I'm trying to right a program that takes in a nested list, and returns a new list that takes out proper nouns.
Here is an example:
L = [['The', 'name', 'is', 'James'], ['Where', 'is', 'the', 'treasure'], ['Bond', 'cackled', 'insanely']]
I want to return:
['the', 'name', 'is', 'is', 'the', 'tresure', 'cackled', 'insanely']
Take note that 'where' is deleted. It is ok since it does not appear anywhere else in the nested list. Each nested list is a sentence. My approach to it is append every first element in the nested list to a newList. Then I compare to see if elements in the newList are in the nested list. I would lowercase the element's in the newList to check. I'm half way done with this program, but I'm running into an error when I try to remove the element from the newList at the end. Once i get the new updated list, I want to delete items from the nestedList that are in the newList. I'd lastly append all the items in the nested list to a newerList and lowercase them. That should do it.
If someone has a more efficient approach I'd gladly listen.
def lowerCaseFirst(L):
newList = []
for nestedList in L:
newList.append(nestedList[0])
print newList
for firstWord in newList:
sum = 0
firstWord = firstWord.lower()
for nestedList in L:
for word in nestedList[1:]:
if firstWord == word:
print "yes"
sum = sum + 1
print newList
if sum >= 1:
firstWord = firstWord.upper()
newList.remove(firstWord)
return newList
Note this code is not finished due to the error in the second to last line
Here is with the newerList (updatedNewList):
def lowerCaseFirst(L):
newList = []
for nestedList in L:
newList.append(nestedList[0])
print newList
updatedNewList = newList
for firstWord in newList:
sum = 0
firstWord = firstWord.lower()
for nestedList in L:
for word in nestedList[1:]:
if firstWord == word:
print "yes"
sum = sum + 1
print newList
if sum >= 1:
firstWord = firstWord.upper()
updatedNewList.remove(firstWord)
return updatedNewList
error message:
Traceback (most recent call last):
File "/Applications/WingIDE.app/Contents/MacOS/src/debug/tserver/_sandbox.py", line 1, in <module>
# Used internally for debug sandbox under external interpreter
File "/Applications/WingIDE.app/Contents/MacOS/src/debug/tserver/_sandbox.py", line 80, in lowerCaseFirst
ValueError: list.remove(x): x not in list
The error in your first function is because you try to remove an uppercased version of firstWord from newlist where there are no uppercase words (you see that from the printout). Remember that you store a upper/lowercased version of your words in a new variable, but you don't change the contents of the original list.
I still don't understand your approach. You want to do to things as you describe your task; 1) flatten the a lists of lists to a list of elements (always an interesting programming exercise) and 2) remove proper nouns from this list. This means that you have to decide what is a proper noun. You could do that rudimentarily (all non-starting capitalized words, or an exhaustive list), or you could use a POS tagger (see: Finding Proper Nouns using NLTK WordNet). Unless I misunderstand your task completely, you needn't worry about the casing here.
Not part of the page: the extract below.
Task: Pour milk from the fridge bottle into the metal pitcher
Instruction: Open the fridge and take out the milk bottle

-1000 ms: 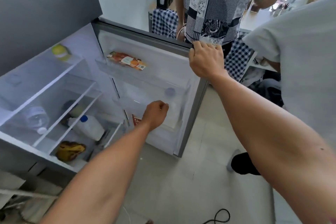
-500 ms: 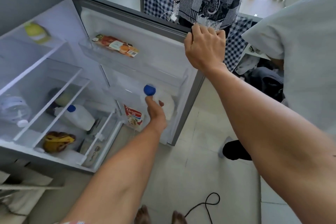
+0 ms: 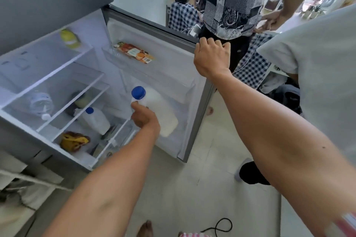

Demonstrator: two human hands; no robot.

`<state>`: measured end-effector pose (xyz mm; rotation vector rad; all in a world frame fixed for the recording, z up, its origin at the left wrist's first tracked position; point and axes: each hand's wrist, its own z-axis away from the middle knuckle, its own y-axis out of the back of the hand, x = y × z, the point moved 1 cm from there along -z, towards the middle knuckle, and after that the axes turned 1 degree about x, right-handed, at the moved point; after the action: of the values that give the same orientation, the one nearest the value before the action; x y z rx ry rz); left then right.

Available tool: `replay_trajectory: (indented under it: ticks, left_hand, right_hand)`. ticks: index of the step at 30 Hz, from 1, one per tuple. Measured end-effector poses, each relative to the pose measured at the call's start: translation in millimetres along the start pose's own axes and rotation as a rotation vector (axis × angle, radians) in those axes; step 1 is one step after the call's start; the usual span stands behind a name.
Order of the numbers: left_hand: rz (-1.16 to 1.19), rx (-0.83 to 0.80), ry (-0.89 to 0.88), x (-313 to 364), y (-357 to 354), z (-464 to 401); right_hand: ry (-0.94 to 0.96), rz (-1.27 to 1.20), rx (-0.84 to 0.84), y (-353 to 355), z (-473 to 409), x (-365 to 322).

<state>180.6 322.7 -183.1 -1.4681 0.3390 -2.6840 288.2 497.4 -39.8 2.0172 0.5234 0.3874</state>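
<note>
A white milk bottle (image 3: 163,113) with a blue cap (image 3: 138,92) is tilted and lifted clear of the fridge door's lower rack. My left hand (image 3: 145,117) is shut on its neck and shoulder, just under the cap. My right hand (image 3: 211,56) grips the top edge of the open fridge door (image 3: 204,102). No metal pitcher is in view.
Inside the fridge a second blue-capped bottle (image 3: 95,119), a clear water bottle (image 3: 41,103), bananas (image 3: 74,140) and a yellow item (image 3: 69,38) lie on shelves. A packet (image 3: 134,53) sits in the upper door rack. A person (image 3: 237,0) stands behind the door; a black cable (image 3: 219,226) lies on the floor.
My left hand reached into the door's lower rack, closed on the milk bottle and lifted it up and out, tilted. My right hand has stayed on the door's top edge.
</note>
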Motion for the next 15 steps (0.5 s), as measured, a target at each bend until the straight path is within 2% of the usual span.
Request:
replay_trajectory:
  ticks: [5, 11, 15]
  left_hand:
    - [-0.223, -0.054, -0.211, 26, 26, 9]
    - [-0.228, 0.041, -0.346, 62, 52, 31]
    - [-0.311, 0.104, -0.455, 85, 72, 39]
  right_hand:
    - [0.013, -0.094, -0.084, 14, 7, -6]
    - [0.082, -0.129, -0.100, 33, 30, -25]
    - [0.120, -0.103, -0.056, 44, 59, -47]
The first task can be solved in many ways. Here is a nice way that illustrates well what actually happenes in the simple case where your list L is a list of lists (and not lists that can be infinitely nested):
def flatten(L):
newList = []
for sublist in L:
for elm in sublist:
newList.append(elm)
return newList
this function you could make into flattenAndFilter(L) by checking each element like this:
PN = ['James', 'Bond']
def flattenAndFilter(L):
newList = []
for sublist in L:
for elm in sublist:
if not elm in PN:
newList.append(elm)
return newList
You might not have such a nice list of PNs, though, then you would have to expand on the checking, as for instance by parsing the sentence and checking the POS tags.